The forward lean adjustment sucks, but a side from that the binding are the shit. Those high backs are stiff and allow really aggressive heel side digs.


----------



## Lamps (Sep 3, 2011)

I have C60's and was thinking of switching to diodes, having ridden them once and liking them as well as their super light weight - the durability aspect is a bit worrisome - any thoughts on switching from c60 to diode? (EST model) good idea or bad idea?


----------



## ETM (Aug 11, 2009)

You can see the horozontal crack aswell as the sticky remnants of the pad that seperates the highback from the heel cup, I just cant keep them on for more than a few days.



























All the white that you can see is fibreglass, these are not carbon highbacks, they just have a carbon veneer laminated to the inside and outside. The cracks start in the fibreglass and propogate beneath the carbon veneer until the veneer can no longer hold on and it cracks too.
They have 3 problems
1. The highbacks are honestly very very weak and if you buy them you should be aware of this. 
2. The forward lean pads are constantly working their way loose, I have been through 4 on each binding and currently have none because they all fell off and Im sick of fixing them.
3. The little circles on the footbed are perfectly designed to hold ice, I have to scrape mine out almost every run which gets pretty old.
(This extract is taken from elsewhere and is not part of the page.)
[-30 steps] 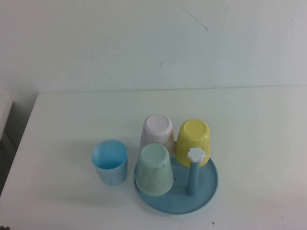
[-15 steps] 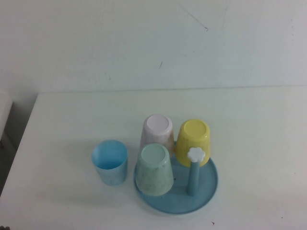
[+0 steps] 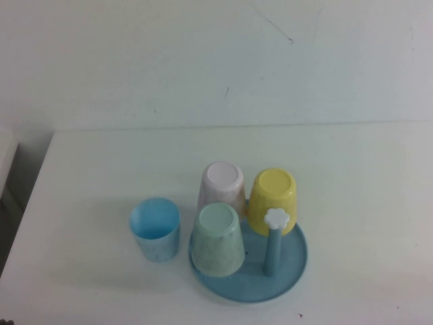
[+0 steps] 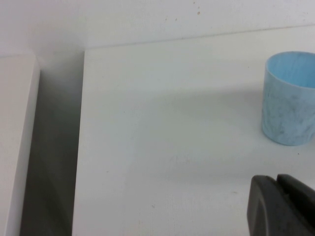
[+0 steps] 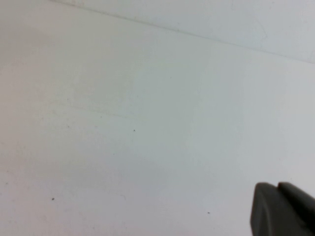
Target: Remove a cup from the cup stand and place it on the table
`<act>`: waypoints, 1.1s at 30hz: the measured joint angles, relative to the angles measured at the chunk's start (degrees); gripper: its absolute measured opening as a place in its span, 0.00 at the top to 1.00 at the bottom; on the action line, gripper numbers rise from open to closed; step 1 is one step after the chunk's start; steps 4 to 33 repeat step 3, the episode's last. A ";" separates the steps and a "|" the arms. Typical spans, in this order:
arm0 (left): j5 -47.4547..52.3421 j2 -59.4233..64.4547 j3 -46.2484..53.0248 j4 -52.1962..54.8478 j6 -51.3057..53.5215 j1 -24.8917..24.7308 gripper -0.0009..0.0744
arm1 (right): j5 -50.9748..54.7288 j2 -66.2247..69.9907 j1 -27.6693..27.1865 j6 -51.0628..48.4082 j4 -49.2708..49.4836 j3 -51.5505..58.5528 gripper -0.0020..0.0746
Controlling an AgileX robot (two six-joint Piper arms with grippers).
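Cup (image 3: 155, 230) sky-blue w/ speckles; cup stand (image 3: 291, 267) blue, knob (image 3: 275, 219) white; worktop (image 3: 365, 196) plain white; my left gripper (image 4: 280, 206) & right gripper (image 5: 281, 209) dark grey.

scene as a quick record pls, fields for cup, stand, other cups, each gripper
cup: light blue cup upright, mouth up, on the table, just left of the stand
cup stand: round blue tray, one bare peg with white flower knob
other cups: mint-green, pink and yellow, all upside down on the stand
left gripper: low over the table, apart from the cup, holding nothing
right gripper: over bare table, holding nothing
task state: cup looks placed
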 joint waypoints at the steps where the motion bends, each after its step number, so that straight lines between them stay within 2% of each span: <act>1: 0.00 0.00 0.00 0.00 0.00 0.00 0.99 | 0.00 0.00 0.00 0.00 0.00 0.00 0.98; 33: 0.00 0.00 0.00 0.00 0.00 0.00 0.99 | 0.00 0.00 0.00 0.00 0.00 0.00 0.98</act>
Burton are OK with the warranty but seriously who wants to ride all season constantly waiting for parts.


----------



## pdxrealtor (Jan 23, 2012)

ETM- I had the ice in foot bed problems also. Burton sent me out a pair from some cartels. I've yet to install them. 

Those highbacks of yours look beat up. What kind or riding are you doing?


----------



## ETM (Aug 11, 2009)

pdxrealtor said:


> ETM- I had the ice in foot bed problems also. Burton sent me out a pair from some cartels. I've yet to install them.
> 
> Those highbacks of yours look beat up. What kind or riding are you doing?


I just freeride, no park. I subjected these bindings to exactly the same riding as my burton customs and flow nxt-ats all of which I have never had a problem with, the diodes were a problem literally from day 1.


----------



## jtg (Dec 11, 2012)

Do diodes still suck? I heard the newer ones were softer, maybe they changed construction to something that flexes slightly before it just cracks.


----------



## francium (Jan 12, 2013)

Ride el hefe. Ftw.

Stiff well made no issues so far.


----------



## booron (Mar 22, 2014)

jtg said:


> Do diodes still suck? I heard the newer ones were softer, maybe they changed construction to something that flexes slightly before it just cracks.


Haha, since you necroed this thread and I am bored, I will tell you that they do not still suck. They are nice. I rode them last season and they were awesome, but I am thinking about grabbing some o-drives for the coming season...


----------



## francium (Jan 12, 2013)

The O-Drives do look sweet but I don't think I could spend 344 quid on some bindings when my new Rossignol Magtek XV only cost me 234 quid.


----------



## purekarma (Mar 9, 2013)

jtg said:


> Do diodes still suck? I heard the newer ones were softer, maybe they changed construction to something that flexes slightly before it just cracks.


I have the 13/14, Burton Diodes on all 3 of my Kessler boards. Rode them very hard all winter last year and loved them. No Problems at all. The 12/13 Diodes I know had lots of problems with the high backs, and the snow collecting in the footbed. Seems they fixed all the quirks in the new models.


----------